I want to talk about the dark, scary, somber and lonely places our mind can take us. Those places where we isolate ourselves, blame ourselves, blame others, doubt ourselves, doubt others, doubt our worthiness, and even doubt our worthiness in God’s eyes. The places that keep us anxious and frightened. The places that keep us from being happy where we are at. Those dark & scary places.
We all have to consciously make an effort to “not go there”; to not let our mind wander; to not let others lead us there; not let our circumstances keep us there; and not let the devil tempt us there. Those dark & scary places.
I will openly admit that I have always been a worrier, and one to go to and linger in those dark & scary places. I’ve suffered from depression and anxiety even in what could be seen from the outside as some of the happiest times of my life. I do feel we can be predisposed to anxiety and depression. Nobody wants to be anxious or depressed. I do feel there is a genetic aspect. I’ve dealt with such for most of my adult life, but have found relief from medication at times, friends, family, and most of all God.
Since I have started down the path of the unknown with my son’s diagnosis of autism, I have had to fight especially hard to stay out of those dark & scary places.
Of course, I have been looking to my faith to help me be strong in every way, but sometimes I still fall victim and am tempted, pushed, or fall into those dark & scary places.
I decided to do some research on God’s view on autism. I consulted with Mr. Google, and he led me to a very dark & scary place. I came across an article that claimed those born with autism are cursed with a dark and evil spirit and will be healed once that evil is cast out. This claim was even backed by stories in scripture. I choose not to share such with you, because I don’t want to go back to that place and read those terrible words again; I don’t mean the words of the scripture, but the words that used that scripture to take me to a dark & scary place. This article made me doubt, made me place blame, made me feel guilty, and made me feel as if God himself was punishing me. My mind spiraled out of control.
I then began to look at other Bible verses such as Isaiah 65:6-7 (NIV)
6 “See, it stands written before me:
I will not keep silent but will pay back in full;
I will pay it back into their laps—
7 both your sins and the sins of your ancestors,”
says the Lord.
“Because they burned sacrifices on the mountains
and defied me on the hills,
I will measure into their laps
the full payment for their former deeds.”
I kept replaying in my mind “You shall pay for the sins of your fathers.” I don’t mean literally my father, but my ancestors. This then morphed into me feeling like I was being punished by God. This then led to me going over all the reasons he would have to punish me…I used fertility treatments to conceive, I played God, therefore, God in his anger gave me a child, no fertility treatments needed, but gave me a child that has disabilities as a punishment.

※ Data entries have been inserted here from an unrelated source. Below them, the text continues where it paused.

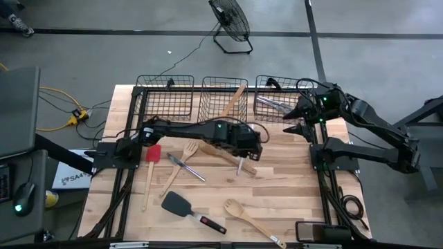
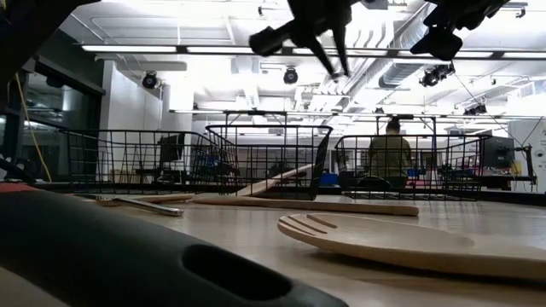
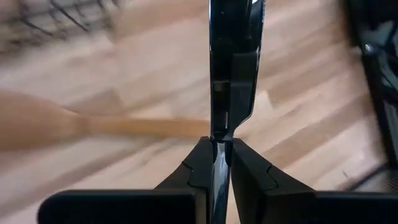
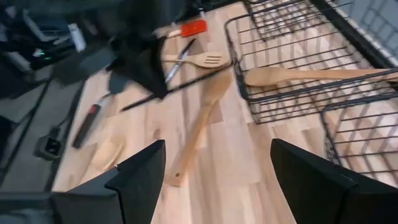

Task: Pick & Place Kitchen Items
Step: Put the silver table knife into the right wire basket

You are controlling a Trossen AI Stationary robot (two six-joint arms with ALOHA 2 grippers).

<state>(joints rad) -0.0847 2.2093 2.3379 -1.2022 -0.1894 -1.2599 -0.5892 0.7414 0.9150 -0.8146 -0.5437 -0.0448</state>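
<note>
My left gripper (image 1: 243,153) hangs over the middle of the table, shut on a thin silver metal cutlery piece (image 3: 233,62), which the low view shows high above the tabletop (image 2: 328,55). Below it a pale wooden spoon (image 1: 225,153) lies flat on the table. My right gripper (image 4: 217,180) waits open with nothing between its fingers, by the right basket (image 1: 280,88). On the table lie a wooden fork (image 1: 181,162), a red-headed spatula (image 1: 151,166), silver cutlery (image 1: 187,167), a black turner (image 1: 187,206) and another wooden spoon (image 1: 249,220). My left gripper pinches the thin metal piece between its two fingers (image 3: 199,165), near one end (image 3: 221,134). The fingers slant down from the table's left side, and the piece runs on past the fingertips, seen edge-on. It is lifted clear of the table and of the wooden spoon below.
Three black wire baskets stand along the far edge: the left (image 1: 166,88), the middle (image 1: 223,114) holding a wooden spoon (image 1: 234,102), the right with metal cutlery (image 1: 271,105). A person (image 2: 390,158) sits in the room beyond the table.
</note>
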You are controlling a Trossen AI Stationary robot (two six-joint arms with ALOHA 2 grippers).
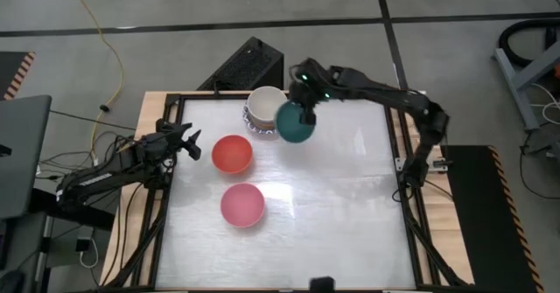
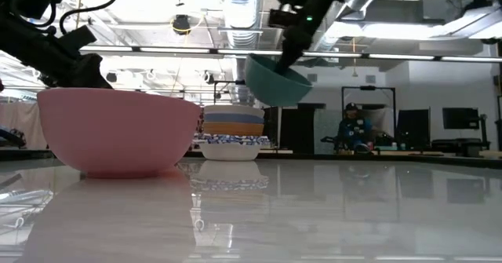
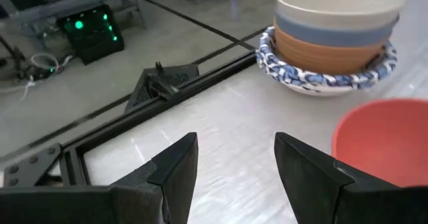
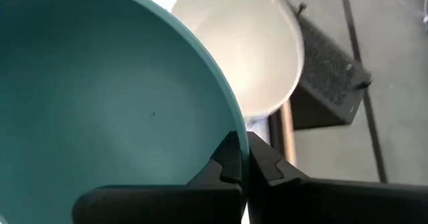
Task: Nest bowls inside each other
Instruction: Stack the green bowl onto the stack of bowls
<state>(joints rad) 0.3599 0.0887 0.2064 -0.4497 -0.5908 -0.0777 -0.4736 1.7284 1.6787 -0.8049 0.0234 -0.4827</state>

Thankfully, I later realized that thinking that way was absolutely a sin in itself. It was most definitely the devil planting those seeds of doubt in my mind and leading me astray. God does not punish us for our sins or for the sins of our ancestors as is told later in the Bible. My punishment for my sin and those of my ancestors was put on the life of Jesus. Jesus died on the cross for all sin; present, past, and future. My debt has been paid through His blood.
A dear friend also helped me out of those dark & scary places. She reminded me that with fertility treatments or not, if I were not meant to have children God would not have given me children. We all have free will, but God is ultimately in charge.
I believe God does discipline us in that he places us in circumstances and situations that refocus us on Him; to become closer to Him; to be reminded how much we need Him; to keep us aware that our actions do have consequences. Discipline is different than punishment.
Hebrews 12:5-7 (NIV)
6 because the Lord disciplines the one he loves, and he chastens everyone he accepts as his son.”
7 Endure hardship as discipline; God is treating you as his children. For what children are not disciplined by their father?
It’s so easy to let the devil place those seeds of doubt in our minds. Truly, all we have to do is look to scripture to know that he is dead wrong.
Everyone always says “God won’t give you more than you can handle.” I don’t think this is true at all. I think God absolutely will give us more than we can handle so we will turn to him and become closer to him; this goes back to being disciplined but not punished.
It’s somewhat embarrassing to admit that I let the devil in and that I spent some time in those dark & scary places, but I share in hopes of helping you to realize that this kind of unhealthy and sinful thinking is just the devil getting in. Don’t let him in. Whether he tries to snake his way in through the internet, others’ comments, an unfortunate circumstance or bad experience, keep in mind that you are a cherished and loved child of God. Consciously make an effort to stay out of the dark & scary places, and be on the lookout for the devil trying to put you there. Even if you’re already in those dark & scary places or find yourself there again, look to Him to consciously find your way out, and remember you are forgiven.